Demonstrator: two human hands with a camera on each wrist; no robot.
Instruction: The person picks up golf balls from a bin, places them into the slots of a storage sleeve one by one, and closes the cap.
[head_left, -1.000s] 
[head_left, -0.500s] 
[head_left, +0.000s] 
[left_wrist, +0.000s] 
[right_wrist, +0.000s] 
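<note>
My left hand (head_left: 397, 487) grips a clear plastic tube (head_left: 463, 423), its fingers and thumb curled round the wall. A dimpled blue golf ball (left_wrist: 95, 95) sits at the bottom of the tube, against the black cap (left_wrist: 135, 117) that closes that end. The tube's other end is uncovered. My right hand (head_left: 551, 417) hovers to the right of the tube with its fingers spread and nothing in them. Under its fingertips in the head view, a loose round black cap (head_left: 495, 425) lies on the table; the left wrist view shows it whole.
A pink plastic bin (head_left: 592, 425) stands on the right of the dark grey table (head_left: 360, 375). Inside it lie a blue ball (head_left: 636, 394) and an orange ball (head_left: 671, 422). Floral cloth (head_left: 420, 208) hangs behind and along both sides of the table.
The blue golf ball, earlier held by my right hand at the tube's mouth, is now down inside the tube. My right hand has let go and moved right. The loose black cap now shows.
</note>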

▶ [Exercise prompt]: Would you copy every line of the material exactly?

▶ [Response box]:
Demonstrator: two human hands with a camera on each wrist; no robot.
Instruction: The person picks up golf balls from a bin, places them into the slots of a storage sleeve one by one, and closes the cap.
[head_left, -1.000s] 
[head_left, -0.500s] 
[head_left, +0.000s] 
[left_wrist, +0.000s] 
[right_wrist, +0.000s] 
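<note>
My left hand (head_left: 397, 487) grips a clear plastic tube (head_left: 463, 423), its fingers and thumb curled round the wall. A dimpled blue golf ball (left_wrist: 95, 95) sits at the bottom of the tube, against the black cap (left_wrist: 135, 117) that closes that end. The tube's other end is uncovered. My right hand (head_left: 551, 417) hovers to the right of the tube with its fingers spread and nothing in them. Under its fingertips in the head view, a loose round black cap (head_left: 495, 425) lies on the table; the left wrist view shows it whole.
A pink plastic bin (head_left: 592, 425) stands on the right of the dark grey table (head_left: 360, 375). Inside it lie a blue ball (head_left: 636, 394) and an orange ball (head_left: 671, 422). Floral cloth (head_left: 420, 208) hangs behind and along both sides of the table.
The blue golf ball, earlier held by my right hand at the tube's mouth, is now down inside the tube. My right hand has let go and moved right. The loose black cap now shows.
</note>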

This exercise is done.